**Instructions for the task:** Go through the records and extract every line with the word "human".

Listed entries section start

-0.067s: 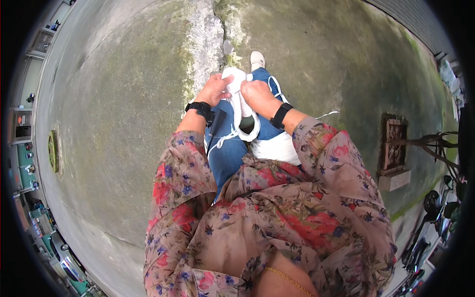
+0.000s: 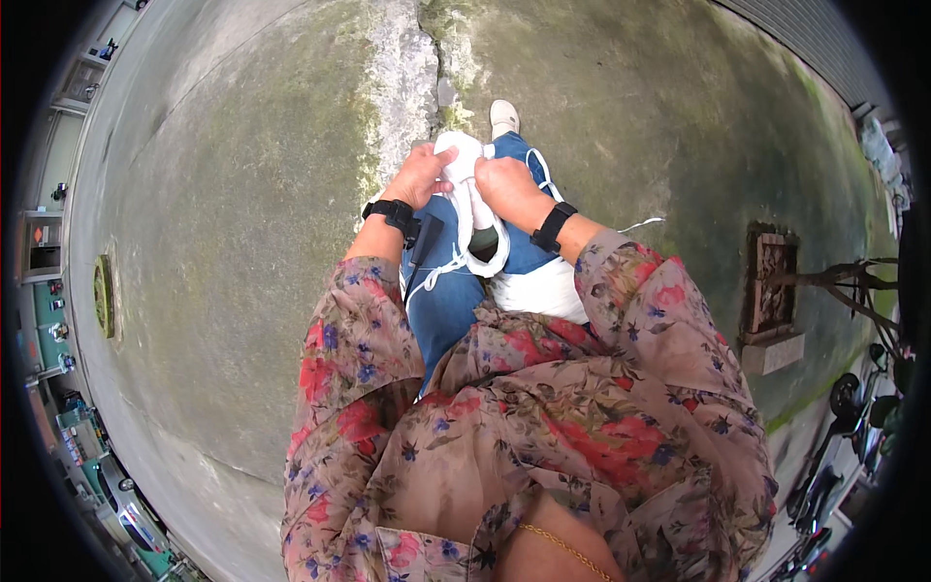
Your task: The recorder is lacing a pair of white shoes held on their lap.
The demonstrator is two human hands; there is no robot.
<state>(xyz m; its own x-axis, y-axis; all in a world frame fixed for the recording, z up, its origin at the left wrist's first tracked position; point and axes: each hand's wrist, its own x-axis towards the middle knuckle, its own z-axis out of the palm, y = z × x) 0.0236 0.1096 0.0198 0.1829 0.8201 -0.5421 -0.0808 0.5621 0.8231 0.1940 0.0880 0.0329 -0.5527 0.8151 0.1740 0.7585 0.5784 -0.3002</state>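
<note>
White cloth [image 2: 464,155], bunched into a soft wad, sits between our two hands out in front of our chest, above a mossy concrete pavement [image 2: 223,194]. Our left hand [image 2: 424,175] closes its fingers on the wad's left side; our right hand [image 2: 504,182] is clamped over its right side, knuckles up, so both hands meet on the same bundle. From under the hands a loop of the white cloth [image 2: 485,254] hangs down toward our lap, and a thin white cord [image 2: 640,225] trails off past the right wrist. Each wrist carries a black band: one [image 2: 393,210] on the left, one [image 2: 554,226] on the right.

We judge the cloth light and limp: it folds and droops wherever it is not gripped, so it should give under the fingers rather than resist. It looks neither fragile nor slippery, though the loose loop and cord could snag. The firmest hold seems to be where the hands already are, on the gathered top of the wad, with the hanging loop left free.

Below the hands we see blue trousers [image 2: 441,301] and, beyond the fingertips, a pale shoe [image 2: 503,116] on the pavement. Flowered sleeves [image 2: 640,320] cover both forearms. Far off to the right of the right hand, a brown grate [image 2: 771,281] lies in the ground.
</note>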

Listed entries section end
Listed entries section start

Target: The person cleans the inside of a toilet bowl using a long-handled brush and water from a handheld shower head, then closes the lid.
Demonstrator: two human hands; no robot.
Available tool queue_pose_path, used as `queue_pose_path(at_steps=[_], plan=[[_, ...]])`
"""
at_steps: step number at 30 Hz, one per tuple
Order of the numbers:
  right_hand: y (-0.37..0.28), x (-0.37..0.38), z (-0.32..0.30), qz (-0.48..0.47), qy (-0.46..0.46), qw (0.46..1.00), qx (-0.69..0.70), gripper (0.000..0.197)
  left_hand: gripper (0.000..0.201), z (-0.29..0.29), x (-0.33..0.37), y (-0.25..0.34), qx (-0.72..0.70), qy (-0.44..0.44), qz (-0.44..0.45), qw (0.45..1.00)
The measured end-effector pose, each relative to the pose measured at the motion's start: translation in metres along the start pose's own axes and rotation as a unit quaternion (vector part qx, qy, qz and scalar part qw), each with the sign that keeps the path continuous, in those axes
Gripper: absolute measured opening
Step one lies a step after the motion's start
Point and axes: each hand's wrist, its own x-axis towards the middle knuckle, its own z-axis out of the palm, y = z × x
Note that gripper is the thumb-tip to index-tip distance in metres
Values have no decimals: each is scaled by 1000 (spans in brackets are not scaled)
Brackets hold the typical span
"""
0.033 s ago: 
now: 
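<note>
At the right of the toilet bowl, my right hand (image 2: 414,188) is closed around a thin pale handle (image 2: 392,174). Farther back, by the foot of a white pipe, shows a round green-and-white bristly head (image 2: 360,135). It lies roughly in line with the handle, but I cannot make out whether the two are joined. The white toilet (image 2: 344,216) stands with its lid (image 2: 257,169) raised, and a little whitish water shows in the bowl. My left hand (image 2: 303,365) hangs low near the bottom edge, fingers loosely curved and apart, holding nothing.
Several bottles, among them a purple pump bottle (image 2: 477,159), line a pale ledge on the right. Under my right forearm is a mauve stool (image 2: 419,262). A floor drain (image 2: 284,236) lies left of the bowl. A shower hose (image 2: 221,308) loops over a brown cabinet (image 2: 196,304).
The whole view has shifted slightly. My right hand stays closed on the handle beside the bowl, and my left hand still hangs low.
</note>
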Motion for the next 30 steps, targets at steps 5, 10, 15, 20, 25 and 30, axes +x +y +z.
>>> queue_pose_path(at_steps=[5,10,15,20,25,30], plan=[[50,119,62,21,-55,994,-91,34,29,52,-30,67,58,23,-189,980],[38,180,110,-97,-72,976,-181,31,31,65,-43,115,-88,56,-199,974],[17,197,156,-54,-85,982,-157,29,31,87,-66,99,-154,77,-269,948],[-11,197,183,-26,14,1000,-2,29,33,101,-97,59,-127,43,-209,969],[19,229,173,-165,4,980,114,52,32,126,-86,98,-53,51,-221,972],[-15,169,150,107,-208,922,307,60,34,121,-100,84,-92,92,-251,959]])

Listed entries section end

**Exercise response:**
The demonstrator is two human hands; there is no robot.
Demonstrator: two human hands; no robot.

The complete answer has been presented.